I have named more kinds of plants than are commonly cultivated in parlors, but the directions given in this chapter apply equally to small conservatories, connected with the sitting-room, where professed gardeners are not employed. For such appendages a greater variety of plants will be required than for the parlor.

REPLANTING OR POTTING PLANTS.

By the middle of August, or the first of September, the plants will require to be re-potted; this must be done with care and judgment. The following directions are minute and to the point:

To ascertain if a plant wants fresh potting, turn it carefully out of the pot, with the earth attached to it, and examine the roots. If they are matted about the sides and bottom of the ball, the plant evidently requires fresh potting. Then carefully reduce the ball of earth, to about a third of its original bulk; single out the matted roots, and trim away all that are mouldy and decayed. Probably the same pot may then be large enough, but, if it requires a larger one, it should be about two inches broader for a middle-sized plant; three or four for a large plant. If the roots are not matted, but the pots are filled with fibres, keep the ball entire and carefully plant it in a

larger pot.

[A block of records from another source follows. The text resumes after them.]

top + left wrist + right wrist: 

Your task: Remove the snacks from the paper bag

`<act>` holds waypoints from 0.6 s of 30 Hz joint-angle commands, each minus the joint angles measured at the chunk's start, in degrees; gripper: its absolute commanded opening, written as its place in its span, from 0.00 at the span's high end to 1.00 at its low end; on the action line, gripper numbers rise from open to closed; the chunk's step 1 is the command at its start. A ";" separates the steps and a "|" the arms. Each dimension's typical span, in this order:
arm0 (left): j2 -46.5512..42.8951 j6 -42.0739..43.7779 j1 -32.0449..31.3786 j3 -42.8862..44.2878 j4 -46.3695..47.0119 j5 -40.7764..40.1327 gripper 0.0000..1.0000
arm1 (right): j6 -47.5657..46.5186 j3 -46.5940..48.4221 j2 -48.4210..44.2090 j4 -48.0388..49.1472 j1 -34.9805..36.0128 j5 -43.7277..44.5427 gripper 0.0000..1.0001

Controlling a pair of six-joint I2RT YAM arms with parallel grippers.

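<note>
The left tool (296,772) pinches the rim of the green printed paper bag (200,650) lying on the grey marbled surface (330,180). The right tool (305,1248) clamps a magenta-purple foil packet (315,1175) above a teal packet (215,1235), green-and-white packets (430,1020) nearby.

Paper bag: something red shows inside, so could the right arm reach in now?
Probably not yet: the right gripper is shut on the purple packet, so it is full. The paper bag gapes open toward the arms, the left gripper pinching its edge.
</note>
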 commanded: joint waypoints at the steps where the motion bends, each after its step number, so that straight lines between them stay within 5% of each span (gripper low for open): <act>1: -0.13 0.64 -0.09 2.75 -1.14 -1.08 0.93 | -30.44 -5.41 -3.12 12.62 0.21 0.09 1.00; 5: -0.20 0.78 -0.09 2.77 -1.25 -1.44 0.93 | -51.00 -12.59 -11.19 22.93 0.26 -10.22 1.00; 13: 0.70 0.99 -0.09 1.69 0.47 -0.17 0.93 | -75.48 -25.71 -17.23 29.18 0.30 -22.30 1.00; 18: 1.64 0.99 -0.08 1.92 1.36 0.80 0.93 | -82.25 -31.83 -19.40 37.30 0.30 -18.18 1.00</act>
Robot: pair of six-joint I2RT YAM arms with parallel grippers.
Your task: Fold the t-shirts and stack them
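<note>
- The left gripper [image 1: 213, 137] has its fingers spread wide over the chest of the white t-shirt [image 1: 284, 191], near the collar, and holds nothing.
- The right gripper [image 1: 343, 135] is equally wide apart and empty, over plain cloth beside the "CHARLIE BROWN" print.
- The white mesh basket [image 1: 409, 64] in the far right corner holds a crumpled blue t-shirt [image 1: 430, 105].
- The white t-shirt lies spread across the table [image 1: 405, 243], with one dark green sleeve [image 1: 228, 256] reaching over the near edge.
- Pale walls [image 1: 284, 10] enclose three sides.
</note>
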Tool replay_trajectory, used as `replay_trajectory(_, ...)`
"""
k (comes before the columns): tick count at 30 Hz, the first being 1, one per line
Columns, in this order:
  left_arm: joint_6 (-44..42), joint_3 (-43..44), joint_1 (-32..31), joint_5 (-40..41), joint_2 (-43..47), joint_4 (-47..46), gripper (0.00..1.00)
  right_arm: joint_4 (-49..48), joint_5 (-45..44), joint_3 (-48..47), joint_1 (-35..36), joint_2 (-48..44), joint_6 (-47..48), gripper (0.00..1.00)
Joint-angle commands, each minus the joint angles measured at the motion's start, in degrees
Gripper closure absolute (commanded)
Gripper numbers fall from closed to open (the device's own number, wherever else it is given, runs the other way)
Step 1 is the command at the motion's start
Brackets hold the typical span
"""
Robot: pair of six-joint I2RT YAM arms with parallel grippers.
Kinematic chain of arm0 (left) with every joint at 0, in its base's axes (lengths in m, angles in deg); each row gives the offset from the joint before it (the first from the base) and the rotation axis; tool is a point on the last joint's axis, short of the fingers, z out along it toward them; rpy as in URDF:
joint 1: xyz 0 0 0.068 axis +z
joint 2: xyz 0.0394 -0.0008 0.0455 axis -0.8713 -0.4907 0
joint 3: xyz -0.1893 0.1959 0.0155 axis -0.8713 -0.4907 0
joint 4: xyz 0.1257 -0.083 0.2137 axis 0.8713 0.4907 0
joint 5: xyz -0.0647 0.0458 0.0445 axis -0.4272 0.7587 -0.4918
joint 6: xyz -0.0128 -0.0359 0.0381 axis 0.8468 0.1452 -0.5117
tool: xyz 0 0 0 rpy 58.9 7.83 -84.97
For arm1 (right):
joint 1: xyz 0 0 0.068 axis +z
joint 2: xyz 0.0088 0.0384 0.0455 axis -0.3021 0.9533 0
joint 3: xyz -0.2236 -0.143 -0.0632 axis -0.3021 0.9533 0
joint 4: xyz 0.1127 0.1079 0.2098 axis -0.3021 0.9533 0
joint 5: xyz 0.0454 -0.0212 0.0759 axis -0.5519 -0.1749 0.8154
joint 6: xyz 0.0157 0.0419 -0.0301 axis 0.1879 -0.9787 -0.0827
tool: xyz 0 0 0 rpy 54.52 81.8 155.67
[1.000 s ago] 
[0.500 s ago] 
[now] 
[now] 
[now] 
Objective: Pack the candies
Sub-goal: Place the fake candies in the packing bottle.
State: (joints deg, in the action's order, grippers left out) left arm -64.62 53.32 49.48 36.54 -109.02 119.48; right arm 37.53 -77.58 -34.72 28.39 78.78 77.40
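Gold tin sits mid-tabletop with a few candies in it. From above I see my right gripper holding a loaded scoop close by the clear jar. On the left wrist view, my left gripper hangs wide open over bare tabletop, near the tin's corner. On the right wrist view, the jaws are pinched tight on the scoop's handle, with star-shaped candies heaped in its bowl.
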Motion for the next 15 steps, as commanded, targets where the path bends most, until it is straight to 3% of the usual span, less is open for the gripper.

At the top of a large pot, an inch, and of a small one, half an inch, should be left for the reception of water, without danger of overflow. A little gravel, charcoal, or pieces of broken pots should always be placed at the bottom for drainage.

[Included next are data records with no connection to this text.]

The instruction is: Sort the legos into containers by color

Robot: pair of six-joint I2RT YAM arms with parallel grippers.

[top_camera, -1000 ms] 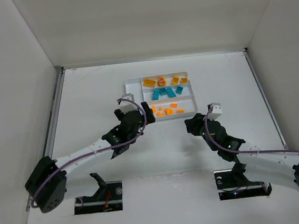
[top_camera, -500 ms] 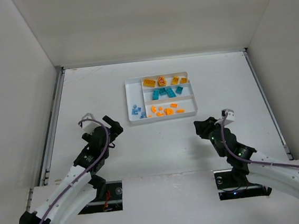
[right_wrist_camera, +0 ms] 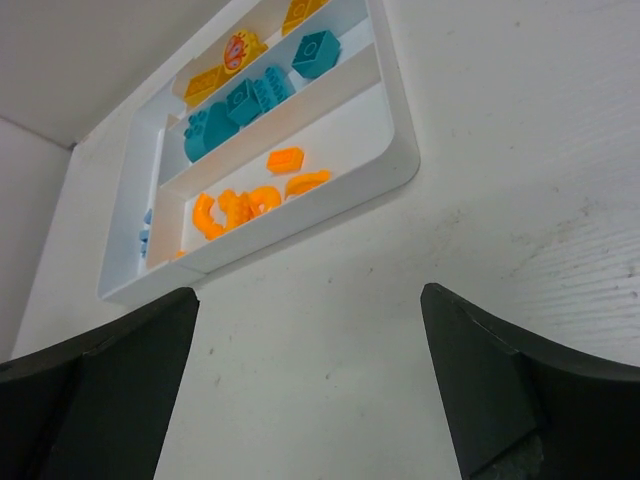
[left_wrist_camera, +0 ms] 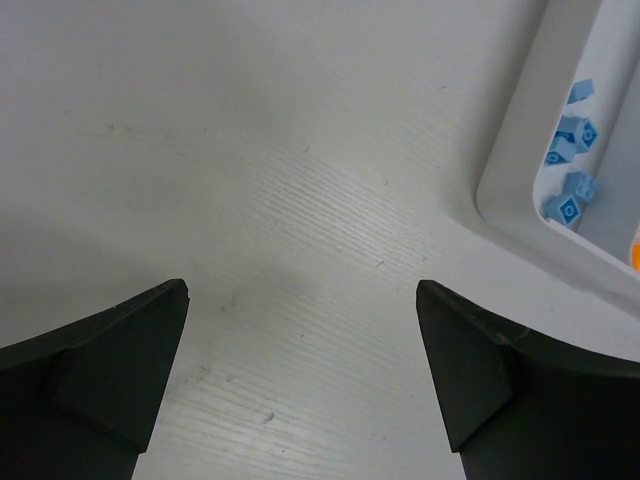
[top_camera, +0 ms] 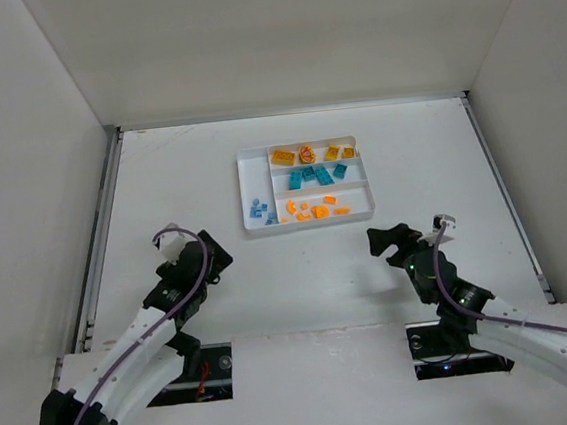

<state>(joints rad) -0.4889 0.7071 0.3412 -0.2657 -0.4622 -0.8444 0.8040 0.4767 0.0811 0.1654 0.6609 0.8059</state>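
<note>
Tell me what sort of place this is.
Probably a robot-manipulation test cell in a lab: plain white walls box in a white table, a left arm and right arm are mounted at its near edge, and the one prop is a divided tray of colour-sorted legos.

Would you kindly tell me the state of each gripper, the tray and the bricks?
Left gripper: open, empty.
Right gripper: open, empty.
White rectangular plastic tray: flat, loaded.
Light blue plastic bricks: narrow side section.
Yellow-orange plastic bricks: far long section.
Teal plastic bricks: middle section.
Bright orange plastic bits: near section.
</note>
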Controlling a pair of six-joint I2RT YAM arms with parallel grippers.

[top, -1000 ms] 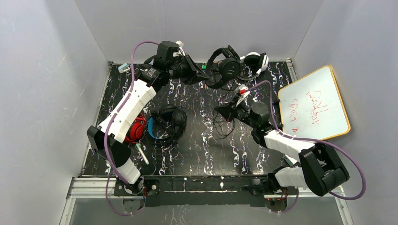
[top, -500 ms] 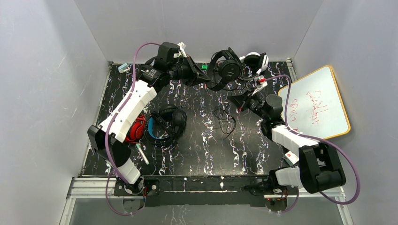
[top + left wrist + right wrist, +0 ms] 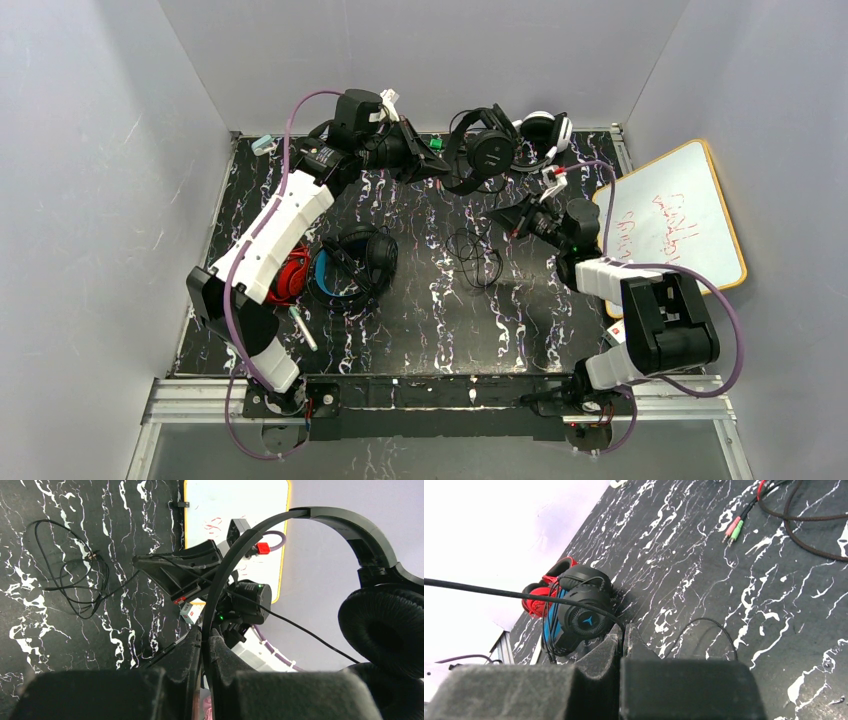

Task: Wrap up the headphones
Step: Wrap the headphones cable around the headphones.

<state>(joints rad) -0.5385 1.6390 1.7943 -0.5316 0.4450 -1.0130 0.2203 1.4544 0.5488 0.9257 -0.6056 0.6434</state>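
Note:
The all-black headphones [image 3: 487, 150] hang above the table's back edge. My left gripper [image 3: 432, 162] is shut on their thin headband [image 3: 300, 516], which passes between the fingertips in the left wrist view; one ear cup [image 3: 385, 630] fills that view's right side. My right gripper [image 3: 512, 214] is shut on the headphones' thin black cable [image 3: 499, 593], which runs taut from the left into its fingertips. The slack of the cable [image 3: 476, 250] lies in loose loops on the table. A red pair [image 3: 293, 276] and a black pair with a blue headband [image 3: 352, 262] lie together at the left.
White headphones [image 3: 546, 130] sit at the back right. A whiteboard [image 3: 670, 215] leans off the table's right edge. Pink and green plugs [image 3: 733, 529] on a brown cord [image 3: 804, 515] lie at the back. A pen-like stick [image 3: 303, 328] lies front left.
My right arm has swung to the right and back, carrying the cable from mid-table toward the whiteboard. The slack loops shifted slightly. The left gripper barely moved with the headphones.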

A plant newly potted must never be exposed to a strong sun. It should be watered and placed in the shade immediately, and there remain till it is rooted, which may be known by its starting to grow.

Plants are frequently destroyed by re-potting, merely from the careless manner in which it is done. Where the roots spread, plenty of room should be left open, a little hillock made in the centre of the pot, and the plant being placed thereon, the roots should be distributed around it in a regular manner, observing that they are not twisted or turned up at the ends. The earth should then be filled in, a little at a time, and the pot gently shaken to settle the earth to the roots all the way down. When filled, it should be pressed down with the hand. It is very common to fill in the earth at once, and press it hard down, which not only wounds the tender fibres, but often leaves a hollow space around the lower roots, and deprives them of their proper nourishment. But the thing most necessary to be observed is, that the roots be allowed their natural course.

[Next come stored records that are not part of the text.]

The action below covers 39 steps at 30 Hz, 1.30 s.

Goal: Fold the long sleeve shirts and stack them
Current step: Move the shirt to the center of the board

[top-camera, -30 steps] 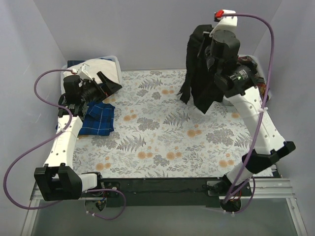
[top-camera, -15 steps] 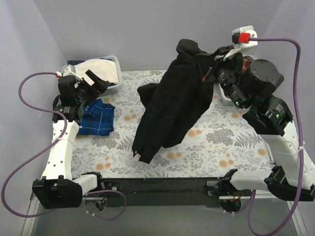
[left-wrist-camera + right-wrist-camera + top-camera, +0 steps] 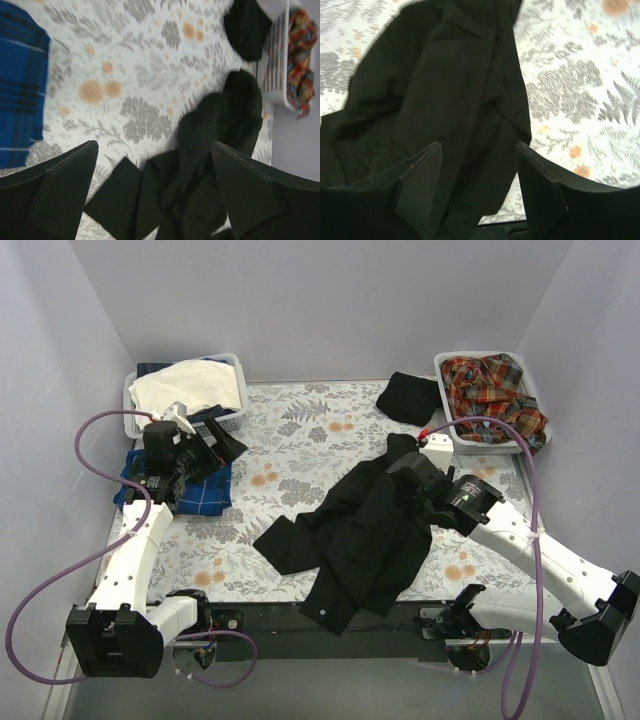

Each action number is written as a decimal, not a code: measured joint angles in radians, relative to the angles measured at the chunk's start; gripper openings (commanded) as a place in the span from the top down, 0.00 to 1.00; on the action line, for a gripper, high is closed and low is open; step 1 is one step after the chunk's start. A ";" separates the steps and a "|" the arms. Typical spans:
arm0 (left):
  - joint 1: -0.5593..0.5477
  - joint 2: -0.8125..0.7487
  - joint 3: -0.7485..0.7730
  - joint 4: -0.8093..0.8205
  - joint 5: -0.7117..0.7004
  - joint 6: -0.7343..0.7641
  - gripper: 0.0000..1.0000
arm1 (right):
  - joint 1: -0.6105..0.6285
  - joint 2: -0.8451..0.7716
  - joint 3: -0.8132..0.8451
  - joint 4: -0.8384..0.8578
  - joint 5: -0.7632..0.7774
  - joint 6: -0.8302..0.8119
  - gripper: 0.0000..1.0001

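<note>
The right arm's black two-finger gripper [image 3: 479, 147] is hovering with its jaws spread wide, grasping nothing, just above the plain black button-front cloth shirt [image 3: 355, 535]. That shirt is lying crumpled, its long axis running diagonally from the counter's near edge toward the far right corner. The left gripper [image 3: 155, 147] is also gaping wide and empty, near the folded blue-and-white checked shirt [image 3: 205, 485] by the left edge.
</note>
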 measured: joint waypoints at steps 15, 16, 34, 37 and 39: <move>-0.292 -0.016 -0.376 0.040 0.225 -0.031 0.28 | 0.000 0.050 -0.061 0.088 -0.219 -0.050 0.30; -0.316 0.000 -0.377 0.040 0.214 -0.039 0.29 | 0.000 0.053 -0.073 0.100 -0.238 -0.054 0.30; -0.574 0.365 -0.289 0.019 -0.003 -0.169 0.88 | 0.000 0.043 -0.202 0.214 -0.373 -0.043 0.21; -0.597 0.407 -0.274 0.039 0.005 -0.191 1.00 | 0.000 0.042 -0.206 0.223 -0.379 -0.044 0.19; -0.606 0.410 -0.270 0.039 0.008 -0.200 1.00 | 0.000 0.042 -0.211 0.232 -0.378 -0.045 0.19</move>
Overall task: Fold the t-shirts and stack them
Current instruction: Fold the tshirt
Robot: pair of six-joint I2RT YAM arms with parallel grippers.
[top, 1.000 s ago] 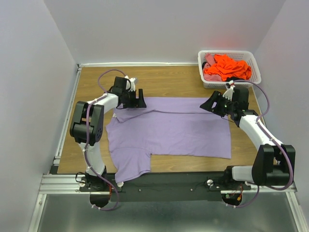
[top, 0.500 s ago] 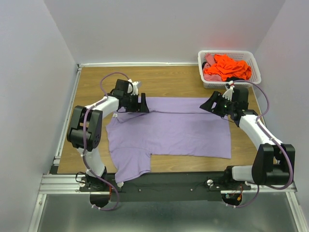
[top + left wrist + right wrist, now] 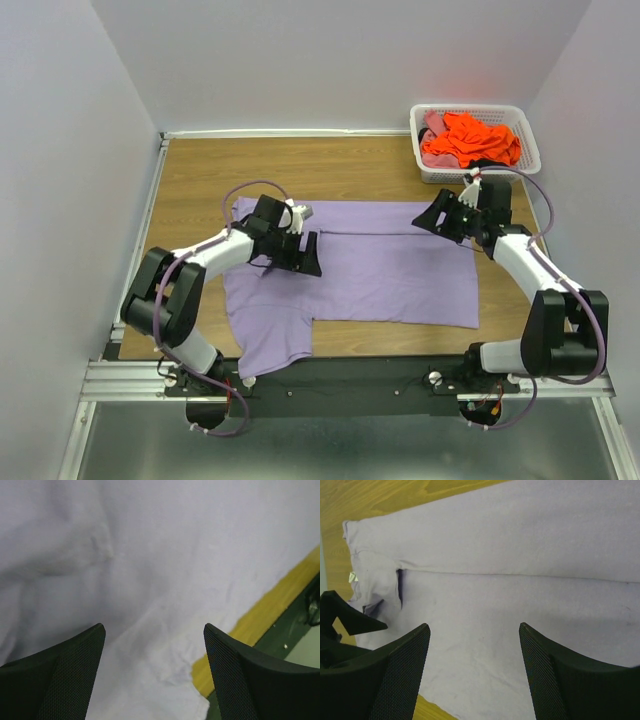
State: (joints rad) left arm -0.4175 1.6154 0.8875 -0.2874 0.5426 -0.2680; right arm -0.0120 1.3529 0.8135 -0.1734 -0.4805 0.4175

All plants should be kept clear of weeds, not for neatness alone, but because these exhaust the nutriment which should feed the plant.

WATER.

The best water for plants is undoubtedly rain water; if this cannot be obtained, river water will do, pond water is not so good; but worst of all is hard spring water. In winter, and for delicate plants, even in summer, water should be placed in the sun until it becomes tepid before it is used.

The water should never be allowed to remain in the pan under the pot, as it tends to rot the roots. It may be well to observe that plants should be watered with a rose on the spout of a watering pot, and the more finely it is perforated the better, so as to sprinkle the water lightly over the flowers and leaves, without bending them down with its weight.

Many persons think it sufficient to water the roots, which is a great mistake. It materially contributes to its health and beauty to sprinkle the whole plant:

-"Comforting the garden, woods, and flowers

With the cool spray of artificial showers."-Garcilasso.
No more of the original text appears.